Sometime in the late '60s, he started hugging. "Some parents didn't want me because I was so wild. I was liberal. I'm more conservative now." He started hugging, he says, even before he heard a talk in the early '70s in Superior by Leo Buscaglia, another college professor who was so moved by a student's suicide at the University of Southern California, that he started speaking out for more "connectedness."

"I gave a talk -- on December 7th -- in all of my classes about what Buscaglia said and I told them I would hug them after class," he said.

In Minnesota?

"I've only been almost punched a couple of times," he said.

Around the time Robert T. Smith, the Minneapolis Tribune columnist, gave him his nickname, Plut began to realize he wasn't just a college professor; he was a beloved college professor.

"I suppose when my classes kept filling and that they allowed me to hug them, because, oh, I was wild in those days," he says. "Some who were really faint of heart didn't take it. But others took it because they wanted to get more open -- creative communication. I would hug after every class. A few over the years just shook hands."

"I provided the atmosphere -- a positive, loving atmosphere. I even stopped grading in red pen (he used purple). I would learn names on the first or second day. If a student would hug particularly tightly on a given day, I'd know something was wrong, so I'd write a note to that student. Maybe something was wrong -- a grandparent or something," Plut says.

His spreading fame took him on the road. He gave over 300 "love lectures," as he calls them. "I proved to myself I could do something else, then," he says.

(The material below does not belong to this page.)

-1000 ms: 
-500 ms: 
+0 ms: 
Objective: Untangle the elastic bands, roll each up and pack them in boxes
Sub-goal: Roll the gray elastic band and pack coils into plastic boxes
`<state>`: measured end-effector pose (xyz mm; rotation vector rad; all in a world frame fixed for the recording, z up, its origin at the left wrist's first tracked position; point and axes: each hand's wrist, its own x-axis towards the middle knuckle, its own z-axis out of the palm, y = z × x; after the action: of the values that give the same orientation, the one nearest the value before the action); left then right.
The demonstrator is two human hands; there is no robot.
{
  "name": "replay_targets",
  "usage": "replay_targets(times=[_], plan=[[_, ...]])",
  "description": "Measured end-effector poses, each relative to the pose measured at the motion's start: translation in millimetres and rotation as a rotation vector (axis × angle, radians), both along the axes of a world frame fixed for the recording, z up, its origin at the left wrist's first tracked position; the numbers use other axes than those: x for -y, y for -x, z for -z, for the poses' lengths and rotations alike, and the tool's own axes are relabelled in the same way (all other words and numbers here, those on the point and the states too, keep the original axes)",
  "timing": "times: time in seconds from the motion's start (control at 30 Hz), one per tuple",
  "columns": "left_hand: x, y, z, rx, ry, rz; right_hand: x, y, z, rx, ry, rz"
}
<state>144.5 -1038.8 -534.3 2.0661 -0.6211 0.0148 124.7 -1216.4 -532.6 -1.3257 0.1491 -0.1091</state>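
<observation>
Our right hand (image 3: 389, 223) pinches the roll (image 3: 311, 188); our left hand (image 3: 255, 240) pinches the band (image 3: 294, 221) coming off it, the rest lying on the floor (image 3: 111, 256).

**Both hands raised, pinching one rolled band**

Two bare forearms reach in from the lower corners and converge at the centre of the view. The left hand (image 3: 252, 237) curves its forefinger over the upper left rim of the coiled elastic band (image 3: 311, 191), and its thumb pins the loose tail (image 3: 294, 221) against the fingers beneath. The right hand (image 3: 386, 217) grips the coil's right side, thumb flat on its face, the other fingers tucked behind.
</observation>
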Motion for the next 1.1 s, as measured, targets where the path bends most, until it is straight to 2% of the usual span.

But Plut didn't know that much about family dynamics with children. So a former student, Jim Kirzeder, invited him to live with his family for a month to watch one in action ("It was March 29, 1980," he remembers). One month became three months and three months became 31 years. "They're family," says Plut, who recites a coming winter schedule of visiting the families of the now-grown five children.

Plut's best friend, however, was Minnesota author Jon Hassler, another professor at Central Lakes College, whose novels examined the intricacies of life in small-town Minnesota. Plut wrote the 2010 book, "Conversations with Jon Hassler."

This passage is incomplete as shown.